According to Fortune, here are the stories of the top five most admired companies:

Apple:

It’s been a rocky year for Apple: CEO Steve Jobs’ health made headlines, and critics said Cupertino wasn’t being open enough about it. But customers remained loyal to the brand that made white ear buds cool. As much of the computer industry struggled, Apple shipped 22.7 million iPods during its first quarter (up 3 percent from last year), 2.5 million Macs (up 9 percent), and 4.4 million iPhones. No wonder Apple tops our Most Admired list for the second year in a row. —Alyssa Abkowitz

Berkshire Hathaway:
Warren Buffett’s firm helped beleaguered General Electric and Goldman Sachs wrestle with the financial crisis by purchasing billions in their preferred stocks. Still, Berkshire itself suffered this year, with Class A shares falling 49% since their peak in Dec. 2007, as its investments in Wells Fargo, U.S. Bancorp and American Express got hit hard. But as one financial advisor told Reuters: “[Buffett] admits when he is wrong. You don’t get candor from other CEOs. That’s why his credibility is so high.” –A.A.

Toyota Motor:
As U.S. automakers GM and Chrysler went crawling to Washington for help, Toyota was still looking relatively strong. But the global downturn still took a toll: For the first time since 1950, in February Toyota forecasted that it would post a net loss — almost $4 billion in its 2008 fiscal year. Just days earlier, the company named Akio Toyoda, the grandson of renowned founder Kiichiro Toyoda, as president. By going back to the basics, the world’s largest and richest automaker hopes to drive its earnings north again. –A.A.

Google:
The company whose streamlined web search is so popular it’s become a verb just keeps on innovating. Who else would think to offer e-mail accounts with Goggles, a feature that premiered in October, to prevent us from sending drunken messages? Even as the rest of the tech industry struggles, Google’s ad revenue continues to grow. Still, the Mountain View, Calif.-based company’s enviable perks took a (small) hit this year: Its New York office will have shorter cafeteria hours and no afternoon tea. Free gourmet food is still on the menu, though. –A.A.


Johnson & Johnson:
Millions of people use J&J’s products, which include Listerine, Tylenol and Neutrogena. And the health care company is diversifying to make sure it doesn’t become overly dependent on drugs with expiring patents: It recently partnered with Vanderbilt University to develop drugs to combat schizophrenia and acquired Mentor Corp., a breast-implant producer. But for the first time in 76 years, J&J forecasts that its annual revenue will fall, dropping to between $61 billion and $62 billion from $63.7 billion in 2008. –A.A.

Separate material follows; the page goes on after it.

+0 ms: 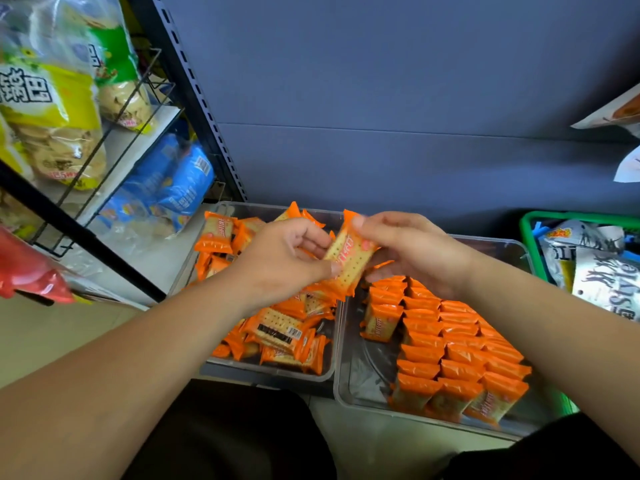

During these difficult economic times it does our hearts good to see companies that innovate, are socially responsible and fiscally responsible, who treat their people well and value the communities in which they live. Are they rewarded with great reputations and strong brands? Yes. Do the accolades transform into profits? Yes. Can any company, group, or individual duplicate these successes? Absolutely.